Except of course that everybody is familiar with the first shots, and they were all gamergate attacking women. Which it has done to the point of issuing death threats, which as everyone should be able to tell goes over every threshold. It’s been explained with evidence here again and again.
Except of course that it’s not a village full of civilians, it’s a hate camp. The entirety of gamergate, the only cause advanced by the people who’ve adopted the banner, has been trying to silence women and critics of silencing women. It’s been explained here with evidence again and again.

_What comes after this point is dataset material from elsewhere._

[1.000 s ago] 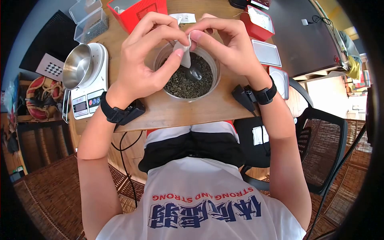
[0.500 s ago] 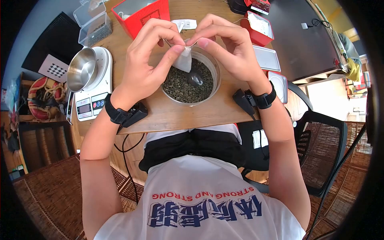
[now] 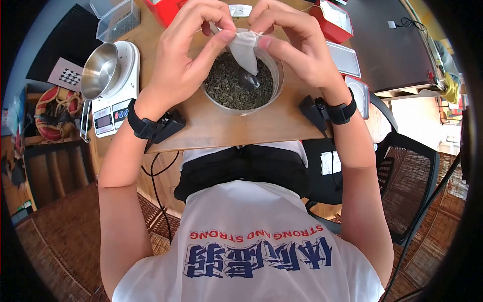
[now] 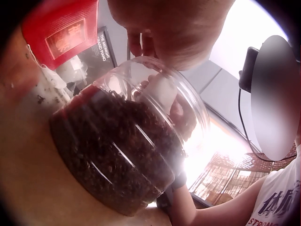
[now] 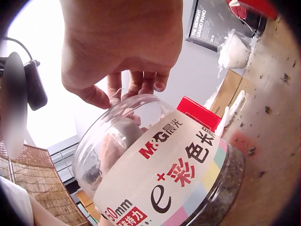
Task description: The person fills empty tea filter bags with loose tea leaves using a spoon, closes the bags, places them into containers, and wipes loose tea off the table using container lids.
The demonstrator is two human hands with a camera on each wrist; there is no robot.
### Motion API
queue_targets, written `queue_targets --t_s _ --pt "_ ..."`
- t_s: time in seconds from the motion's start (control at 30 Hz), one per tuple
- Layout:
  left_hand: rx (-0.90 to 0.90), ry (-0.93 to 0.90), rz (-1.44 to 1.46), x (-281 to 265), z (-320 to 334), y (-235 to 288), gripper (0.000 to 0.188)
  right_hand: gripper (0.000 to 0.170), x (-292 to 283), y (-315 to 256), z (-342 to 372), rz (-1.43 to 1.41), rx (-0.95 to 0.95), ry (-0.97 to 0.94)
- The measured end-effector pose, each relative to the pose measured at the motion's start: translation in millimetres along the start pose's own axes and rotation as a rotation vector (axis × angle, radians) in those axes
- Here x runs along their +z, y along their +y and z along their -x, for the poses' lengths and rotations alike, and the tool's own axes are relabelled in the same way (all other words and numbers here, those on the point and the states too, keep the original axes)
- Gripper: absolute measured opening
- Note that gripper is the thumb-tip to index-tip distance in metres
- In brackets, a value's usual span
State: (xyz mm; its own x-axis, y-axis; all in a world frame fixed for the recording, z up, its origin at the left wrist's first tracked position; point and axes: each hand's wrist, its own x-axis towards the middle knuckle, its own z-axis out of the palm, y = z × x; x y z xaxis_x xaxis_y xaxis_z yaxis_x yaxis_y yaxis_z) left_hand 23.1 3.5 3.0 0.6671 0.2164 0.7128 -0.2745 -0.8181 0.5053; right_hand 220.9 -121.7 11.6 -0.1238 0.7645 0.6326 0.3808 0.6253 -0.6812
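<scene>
Two hands meet at one small white pouch (image 3: 245, 53), which hangs with its tip down above the round clear tub (image 3: 278, 84). The tub stands close to the front edge of the wooden desk (image 3: 201, 135), well apart from its left edge, where the kitchen scale (image 3: 104, 120) is. In our left hand (image 3: 182, 63), thumb and forefinger pinch one side of the pouch's mouth; our right hand (image 3: 308, 59) pinches the other side, near the string. Inside the tub we see dried leaves (image 3: 224, 88) and a dark shiny thing (image 3: 248, 79), perhaps a spoon. We judge that the work is now at the mouth of the pouch. The next move calls for both pinches firm and even. How full it is, we cannot tell.
</scene>
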Motion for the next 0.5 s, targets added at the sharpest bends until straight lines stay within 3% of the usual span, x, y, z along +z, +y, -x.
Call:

Except we’ve been hearing the opposition voices; there’s been a non-stop stream of new accounts that showed up just in time to defend gamergate and will never be seen again™. And even when invited, none have offered anything beyond disingenuous defense, downplays of attacks on women, and occasionally more attacks on women. It’s been demonstrated here again and again.

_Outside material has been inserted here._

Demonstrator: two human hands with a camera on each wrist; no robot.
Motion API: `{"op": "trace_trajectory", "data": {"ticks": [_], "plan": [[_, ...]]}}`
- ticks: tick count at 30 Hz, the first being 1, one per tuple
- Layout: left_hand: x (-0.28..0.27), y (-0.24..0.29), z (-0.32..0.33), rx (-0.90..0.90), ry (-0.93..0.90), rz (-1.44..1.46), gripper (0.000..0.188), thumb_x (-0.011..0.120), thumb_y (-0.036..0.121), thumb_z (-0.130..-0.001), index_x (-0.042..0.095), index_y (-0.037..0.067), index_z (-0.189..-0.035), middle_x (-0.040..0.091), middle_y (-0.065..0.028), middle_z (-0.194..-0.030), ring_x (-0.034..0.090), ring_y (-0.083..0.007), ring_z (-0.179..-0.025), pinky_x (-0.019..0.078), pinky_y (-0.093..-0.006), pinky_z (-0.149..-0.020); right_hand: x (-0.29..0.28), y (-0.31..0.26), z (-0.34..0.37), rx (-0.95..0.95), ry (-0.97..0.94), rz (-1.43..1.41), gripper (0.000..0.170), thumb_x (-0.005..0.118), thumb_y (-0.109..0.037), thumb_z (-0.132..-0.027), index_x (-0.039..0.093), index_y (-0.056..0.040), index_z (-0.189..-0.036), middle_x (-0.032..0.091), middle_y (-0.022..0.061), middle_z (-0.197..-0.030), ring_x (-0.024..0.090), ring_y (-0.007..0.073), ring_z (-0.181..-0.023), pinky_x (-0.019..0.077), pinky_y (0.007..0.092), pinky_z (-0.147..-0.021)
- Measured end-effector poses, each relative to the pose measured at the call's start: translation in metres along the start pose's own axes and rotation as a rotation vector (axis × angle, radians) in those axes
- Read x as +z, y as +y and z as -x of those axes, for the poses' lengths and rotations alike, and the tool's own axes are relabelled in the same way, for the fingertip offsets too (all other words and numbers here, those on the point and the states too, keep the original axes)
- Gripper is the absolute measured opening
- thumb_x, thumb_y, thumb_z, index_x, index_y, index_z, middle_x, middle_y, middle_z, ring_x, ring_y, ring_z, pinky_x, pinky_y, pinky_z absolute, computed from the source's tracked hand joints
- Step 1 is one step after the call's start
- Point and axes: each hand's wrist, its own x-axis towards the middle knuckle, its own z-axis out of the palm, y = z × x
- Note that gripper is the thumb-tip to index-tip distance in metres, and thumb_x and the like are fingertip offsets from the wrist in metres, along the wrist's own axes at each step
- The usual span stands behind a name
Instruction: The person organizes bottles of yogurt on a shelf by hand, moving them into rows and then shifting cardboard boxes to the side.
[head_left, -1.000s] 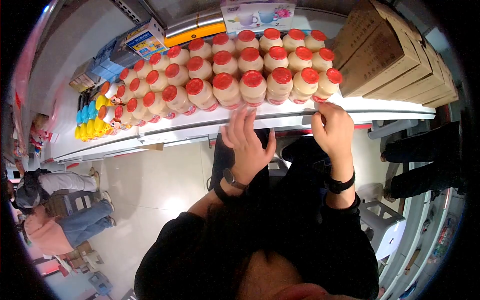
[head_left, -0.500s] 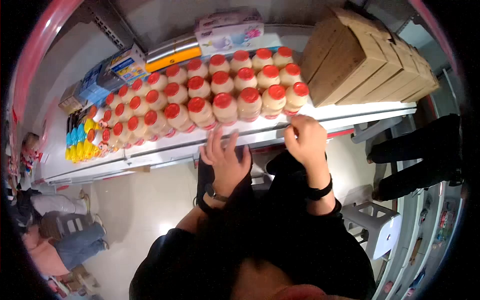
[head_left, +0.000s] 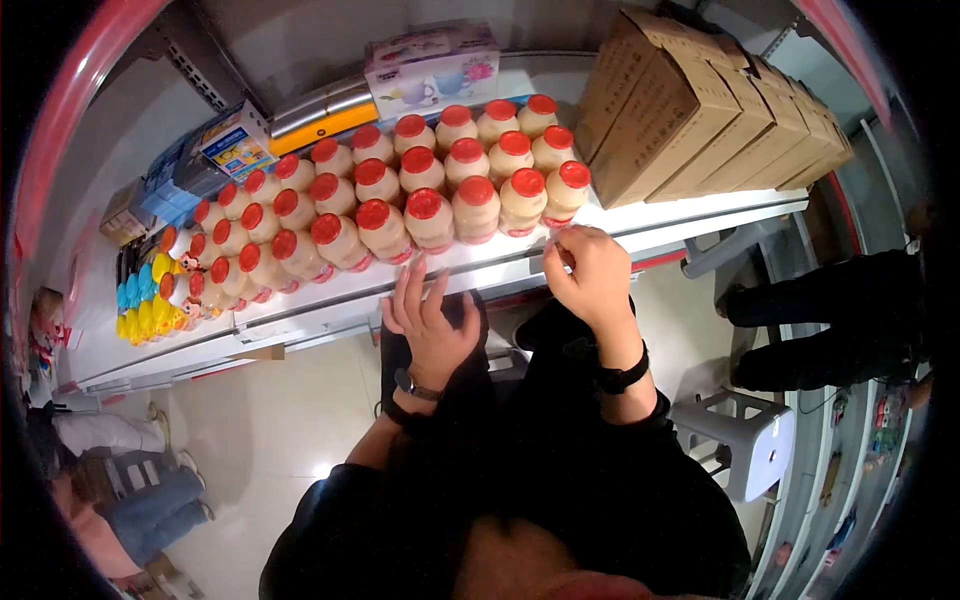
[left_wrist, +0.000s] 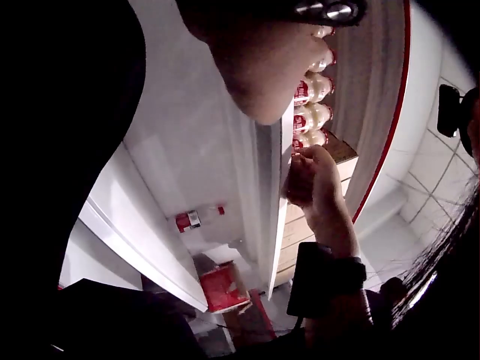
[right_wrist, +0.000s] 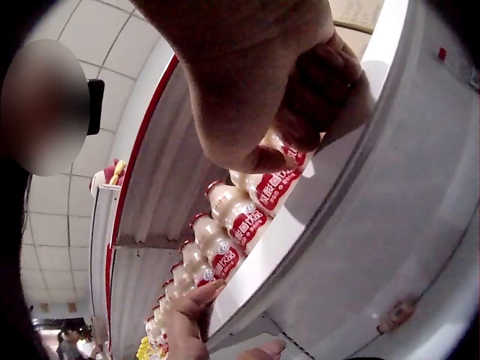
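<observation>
Drink bottles [head_left: 427,222] with red lids, cream contents and red labels [right_wrist: 250,222] stand in three rows on the white shelf [head_left: 470,262]. My left hand [head_left: 432,335] is at the shelf's front edge below the front row, fingers spread and nearly straight, holding nothing. To its right, my right hand [head_left: 592,278] rests at the edge with its fingers loosely curled, right by the base of the rightmost front bottle [head_left: 567,195]. In the right wrist view those curled fingers [right_wrist: 300,135] overlap the nearest bottles, and nothing shows in their grip.
Brown cartons [head_left: 690,125] stand right of the bottles. Behind are a mug gift box [head_left: 435,75] and an orange box [head_left: 325,128]. Small yellow-capped bottles [head_left: 140,322] fill the left end. A grey stool [head_left: 745,435] and a person's dark-trousered legs [head_left: 815,305] are at right.
The head view has swung, so shelf, bottles and hands appear farther left and lower. Both hands keep their places along the shelf edge, and the bottles stay put.
</observation>
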Motion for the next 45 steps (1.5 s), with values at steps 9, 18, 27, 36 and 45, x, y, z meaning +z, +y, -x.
{"op": "trace_trajectory", "data": {"ticks": [9, 18, 27, 36, 45], "plan": [[-0.002, -0.002, 0.002, -0.002, -0.017, 0.014, 0.060, 0.071, 0.023, -0.081, 0.047, 0.010, -0.134, 0.042, -0.0160, -0.150, 0.034, -0.0342, -0.143, 0.0051, -0.0541, -0.116, 0.004, -0.005, -0.001, 0.044, 0.054, 0.035, 0.035, 0.067, -0.029, -0.081, 0.055, -0.0049, -0.059, 0.057, 0.0123, -0.060, 0.059, 0.0337, -0.061, 0.0447, 0.0428, -0.054], [-0.001, -0.003, 0.002, -0.004, -0.013, 0.028, 0.059, 0.072, 0.023, -0.081, 0.049, 0.010, -0.133, 0.043, -0.0160, -0.150, 0.034, -0.0343, -0.142, 0.0046, -0.0539, -0.116, 0.001, -0.008, -0.003, 0.042, 0.014, 0.107, 0.043, 0.072, -0.034, -0.080, 0.051, -0.0053, -0.056, 0.053, 0.0115, -0.057, 0.057, 0.0334, -0.057, 0.0429, 0.0421, -0.051], [0.002, -0.005, 0.002, 0.019, 0.003, -0.008, 0.059, 0.072, 0.025, -0.080, 0.050, 0.008, -0.132, 0.045, -0.0166, -0.148, 0.036, -0.0342, -0.141, 0.0049, -0.0522, -0.116, -0.001, -0.009, -0.005, 0.028, -0.014, 0.079, 0.045, 0.074, -0.031, -0.080, 0.046, -0.0037, -0.058, 0.046, 0.0108, -0.056, 0.051, 0.0324, -0.054, 0.0366, 0.0414, -0.049], [0.004, -0.007, 0.005, 0.017, 0.019, -0.001, 0.060, 0.072, 0.025, -0.079, 0.050, 0.011, -0.133, 0.045, -0.0147, -0.148, 0.036, -0.0330, -0.141, 0.0048, -0.0514, -0.116, -0.002, -0.007, -0.003, 0.034, -0.034, 0.025, 0.028, 0.067, -0.022, -0.076, 0.049, -0.0030, -0.064, 0.048, 0.0113, -0.059, 0.053, 0.0334, -0.059, 0.0405, 0.0429, -0.054], [0.005, -0.008, 0.004, 0.027, 0.017, -0.010, 0.059, 0.072, 0.024, -0.078, 0.052, 0.011, -0.132, 0.045, -0.0145, -0.148, 0.036, -0.0319, -0.141, 0.0043, -0.0517, -0.116, -0.001, 0.009, 0.012, -0.080, 0.028, -0.088, 0.016, 0.068, -0.011, -0.074, 0.055, -0.0055, -0.068, 0.053, 0.0093, -0.066, 0.055, 0.0311, -0.066, 0.0456, 0.0400, -0.060]]}}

What exactly do you think it benefits to spin this all into a narrative that completely ignores all these things? To completely omit any mention of the central concern, the women who were targeted in all this, the real victims at whom real shots have been at least promised, in favor of a story where you somehow can’t tell who started the fight?
To actually twist things so far as to portray the people who are non-violently critical as “bombing” and “wanting blood”, while insisting we should regard a group that is actually silencing people with death threats as like a village or soccer club?
Because if you think it lends some credibility to your claims, I can assure you it doesn’t. If you really want to try and persuade me that anyone here is reacting in too emotional a way, then recognize this for what it is and try to persuade me based on that. Not from more false equivalency.
Though I’ll be honest: I’m still not going to be much more inclined to listen to tone driving trollies any more than I am to its near-cousin victim blaming. Sure, I’m as impressed as anyone @anon50609448 has the patience to try to reason with these one-offs, but if @marilove doesn’t feel obligated to act subdued and polite each time yet another hate group defender decides to vomit the same nonsense here, she’s entirely in the right too.
It damn well should make people angry. And that some instead worry more about that reaction than the misogyny and violence itself, making everything about the one and ignoring the other, does not make me feel we have similar priorities to say the least.